Massime per Atto Ricercato: Parere di Precontenzioso n. 114 del 19/07/2012 - rif. PREC 45/12/S

Parere di Precontenzioso n. 114 del 19/07/2012 - rif. PREC 45/12/S d.lgs 163/06 Articoli 86 - Codici 86.1
Verifica delle offerte anormalmente basse – modificabilità delle giustificazioni richieste ai sensi dell’art. 87 del d.lgs. n. 163/2006- Il principio costantemente affermato dalla giurisprudenza amministrativa in tema di anomalia dell’offerta prevede che la verifica condotta dalla stazione appaltante non debba assumere quale oggetto esclusivo la ricerca di specifiche inesattezze dell’offerta economica o delle giustificazioni, ma debba tendere alla formulazione di un giudizio globale e sintetico sulla serietà ed affidabilità dell’offerta nel suo insieme. In particolare, si è chiarito che mentre l’offerta economica è immodificabile da parte dei concorrenti, modificabili sono invece le giustificazioni. Sono senz’altro ammesse giustificazioni sopravvenute e compensazioni tra sottostime e sovrastime, così come non può vietarsi un limitato rimaneggiamento di taluni elementi delle giustificazioni stesse, purché l’offerta contrattuale non risulti alterata e venga ritenuta nel suo complesso affidabile al momento dell’aggiudicazione. In sede di verifica dell’anomalia deve ritenersi possibile che, a fronte di determinate voci di prezzo giudicate eccessivamente basse e dunque inattendibili, l’impresa dimostri che, per converso, altre voci di prezzo sono state inizialmente sopravvalutate e che, in relazione a queste, essa è in grado di conseguire un concreto, effettivo, documentato e credibile risparmio che permette di compensare il maggior costo di altre voci (così, di recente, Cons. Stato, sez. VI, 24 agosto 2011 n. 4801; Id., sez. VI, 21 maggio 2009 n. 3146; Id., sez. VI, 7 marzo 2008 n. 1007).

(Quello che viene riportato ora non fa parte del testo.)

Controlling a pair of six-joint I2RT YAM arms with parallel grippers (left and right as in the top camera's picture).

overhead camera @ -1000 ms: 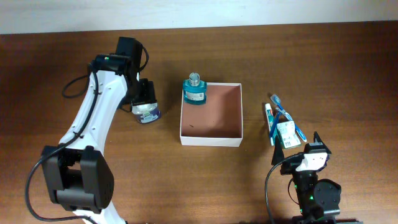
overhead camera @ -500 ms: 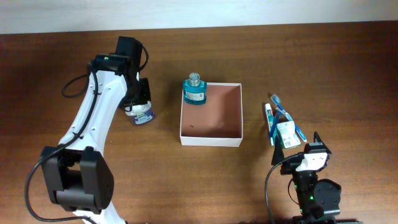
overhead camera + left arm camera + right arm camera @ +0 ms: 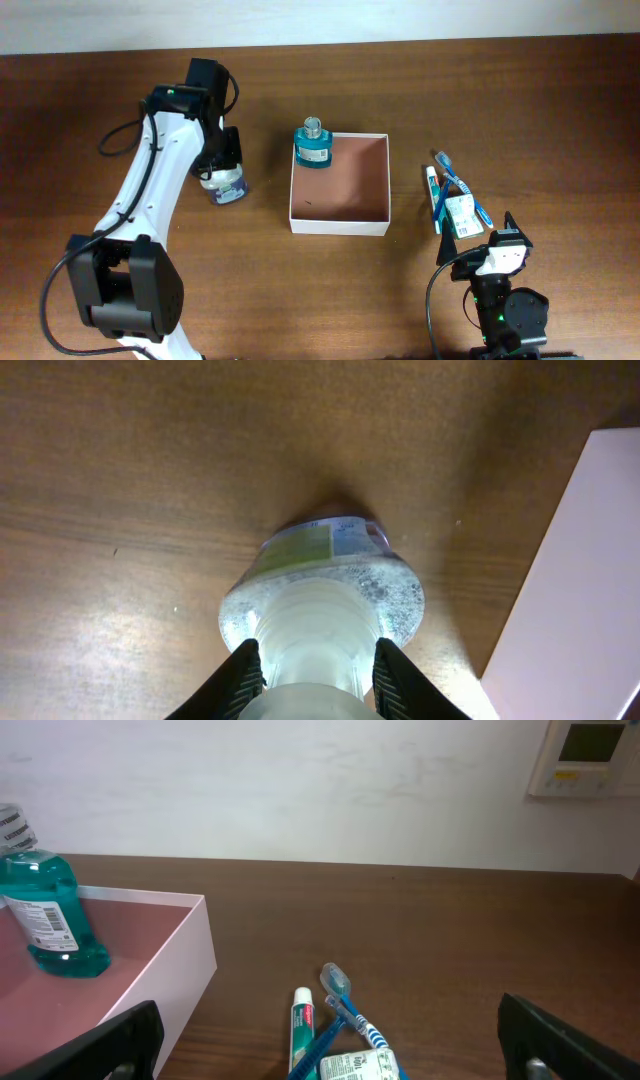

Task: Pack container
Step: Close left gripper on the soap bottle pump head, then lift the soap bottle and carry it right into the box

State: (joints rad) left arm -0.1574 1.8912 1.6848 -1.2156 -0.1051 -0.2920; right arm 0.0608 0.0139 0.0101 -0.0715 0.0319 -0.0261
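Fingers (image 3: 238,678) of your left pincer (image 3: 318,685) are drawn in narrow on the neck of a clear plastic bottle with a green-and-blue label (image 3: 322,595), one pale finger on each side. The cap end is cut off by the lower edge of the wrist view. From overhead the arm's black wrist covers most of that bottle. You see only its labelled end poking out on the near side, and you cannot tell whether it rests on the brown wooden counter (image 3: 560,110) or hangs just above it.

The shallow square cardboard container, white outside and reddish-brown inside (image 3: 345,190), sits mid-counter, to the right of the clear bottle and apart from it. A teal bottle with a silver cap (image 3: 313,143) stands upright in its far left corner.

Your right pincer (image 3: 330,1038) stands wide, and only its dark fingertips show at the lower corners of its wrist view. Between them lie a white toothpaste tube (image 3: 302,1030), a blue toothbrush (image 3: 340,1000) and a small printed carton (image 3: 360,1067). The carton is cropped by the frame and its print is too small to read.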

Parere di Precontenzioso n. 114 del 19/07/2012 - rif. PREC 45/12/S d.lgs 163/06 Articoli 86 - Codici 86.1
Non può essere individuata, ai fini del giudizio di anomalia, una soglia rigida di utile al di sotto della quale l’offerta debba considerarsi sempre incongrua, dovendosi invece avere riguardo alla serietà della proposta contrattuale globalmente considerata, fermo restando che soltanto il totale azzeramento dell’utile non è giustificabile (cfr. Cons. Stato, sez. VI, 16 gennaio 2009 n. 215).